The Problem Statement: When I joined AT&T's Marketing Technology team in March 2024, the analytics workflow was entirely manual. Campaign managers exported data from Workfront, pasted it into Excel, manually joined it with Salesforce exports, and produced reports that were outdated by the time they were distributed. 200+ concurrent campaigns, zero single source of truth.

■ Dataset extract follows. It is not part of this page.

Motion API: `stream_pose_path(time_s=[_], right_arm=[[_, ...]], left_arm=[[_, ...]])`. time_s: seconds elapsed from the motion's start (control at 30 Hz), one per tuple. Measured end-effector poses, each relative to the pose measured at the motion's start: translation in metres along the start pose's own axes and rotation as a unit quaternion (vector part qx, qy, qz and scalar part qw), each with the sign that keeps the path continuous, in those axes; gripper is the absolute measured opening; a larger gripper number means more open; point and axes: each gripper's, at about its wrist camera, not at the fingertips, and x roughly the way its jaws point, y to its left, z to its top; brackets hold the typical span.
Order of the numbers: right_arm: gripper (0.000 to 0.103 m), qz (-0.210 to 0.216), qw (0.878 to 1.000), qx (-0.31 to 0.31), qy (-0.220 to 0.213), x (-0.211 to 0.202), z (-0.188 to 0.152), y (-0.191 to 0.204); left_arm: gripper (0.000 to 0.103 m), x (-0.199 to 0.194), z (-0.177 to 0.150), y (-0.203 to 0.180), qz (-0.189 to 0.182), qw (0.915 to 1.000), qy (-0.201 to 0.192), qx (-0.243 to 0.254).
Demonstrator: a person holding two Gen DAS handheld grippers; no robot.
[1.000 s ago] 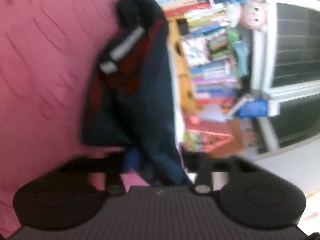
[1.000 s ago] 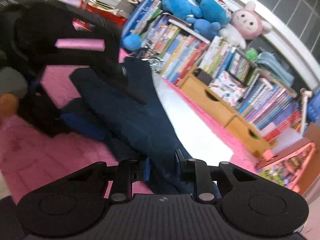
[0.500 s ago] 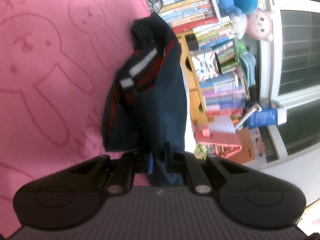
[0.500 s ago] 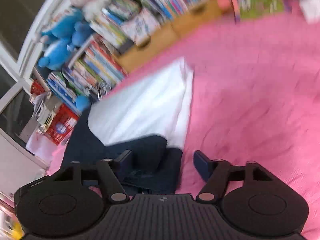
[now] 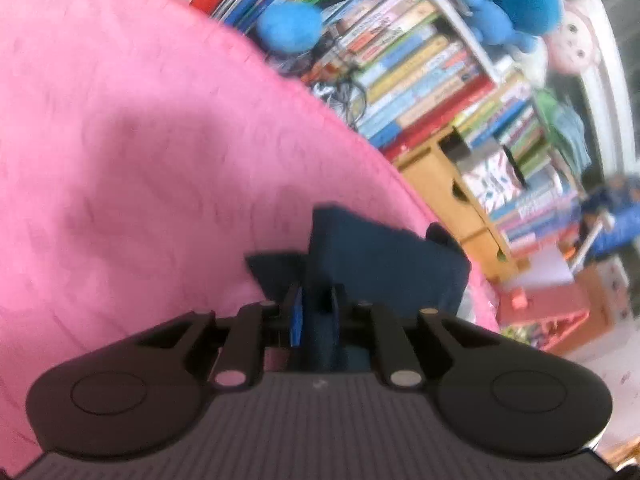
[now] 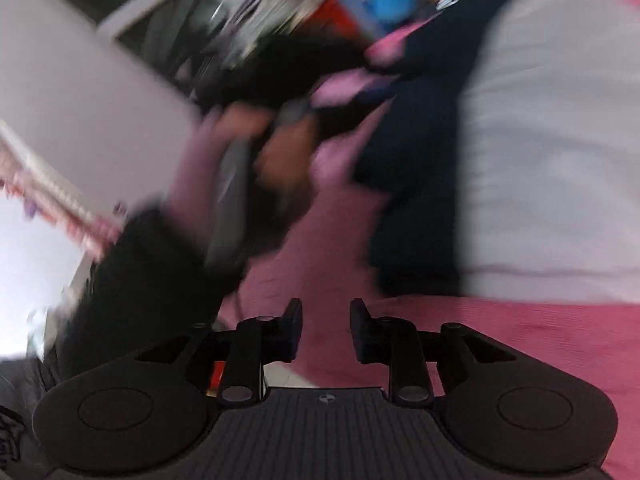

The Decision: Rather than building another one-off dashboard, I proposed a proper BI platform: a unified Snowflake reporting layer fed by Fivetran, with a Power BI semantic layer on top enabling self-service analytics. The key question was always "who is consuming this data and what decisions are they making?" — every dimension, every measure, and every dashboard layout was designed with the business user in mind first.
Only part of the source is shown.